TASK INSTRUCTIONS: Return exactly those lines of the material below that fall between the line holding "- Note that" and the line holding "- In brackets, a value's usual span", inclusive.

PROVIDED DATA:
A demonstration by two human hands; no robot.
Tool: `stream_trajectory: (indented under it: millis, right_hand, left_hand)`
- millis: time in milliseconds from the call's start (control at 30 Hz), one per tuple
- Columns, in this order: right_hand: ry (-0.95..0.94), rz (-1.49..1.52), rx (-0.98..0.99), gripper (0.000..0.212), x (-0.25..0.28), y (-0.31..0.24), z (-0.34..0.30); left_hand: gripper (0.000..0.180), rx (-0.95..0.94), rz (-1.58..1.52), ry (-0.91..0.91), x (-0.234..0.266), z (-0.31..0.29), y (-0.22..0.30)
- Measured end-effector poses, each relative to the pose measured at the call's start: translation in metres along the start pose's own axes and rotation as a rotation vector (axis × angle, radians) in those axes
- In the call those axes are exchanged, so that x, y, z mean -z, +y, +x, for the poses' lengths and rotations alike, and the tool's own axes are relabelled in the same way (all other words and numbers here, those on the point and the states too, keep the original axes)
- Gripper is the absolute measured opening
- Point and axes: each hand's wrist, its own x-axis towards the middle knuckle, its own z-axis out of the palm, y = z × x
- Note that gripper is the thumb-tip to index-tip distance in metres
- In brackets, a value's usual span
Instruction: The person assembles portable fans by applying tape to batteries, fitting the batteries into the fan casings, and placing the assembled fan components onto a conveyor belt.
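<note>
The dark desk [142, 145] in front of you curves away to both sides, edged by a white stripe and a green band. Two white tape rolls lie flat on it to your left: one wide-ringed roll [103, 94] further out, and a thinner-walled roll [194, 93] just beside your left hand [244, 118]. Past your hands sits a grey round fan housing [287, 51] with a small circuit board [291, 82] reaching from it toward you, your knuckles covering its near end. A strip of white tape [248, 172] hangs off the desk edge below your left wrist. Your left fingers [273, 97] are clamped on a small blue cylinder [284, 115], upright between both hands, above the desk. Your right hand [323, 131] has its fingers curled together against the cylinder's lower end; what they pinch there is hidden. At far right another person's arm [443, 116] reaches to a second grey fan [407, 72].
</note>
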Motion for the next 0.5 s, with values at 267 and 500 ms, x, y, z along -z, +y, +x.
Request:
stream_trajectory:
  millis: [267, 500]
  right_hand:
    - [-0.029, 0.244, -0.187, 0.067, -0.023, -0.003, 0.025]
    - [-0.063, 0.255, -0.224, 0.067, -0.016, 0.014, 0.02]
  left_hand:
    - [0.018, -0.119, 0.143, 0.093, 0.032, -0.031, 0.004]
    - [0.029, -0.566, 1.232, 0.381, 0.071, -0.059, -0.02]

YOUR SOLUTION:
- Note that gripper is the thumb-tip to index-tip distance in metres
- In brackets, a value's usual span

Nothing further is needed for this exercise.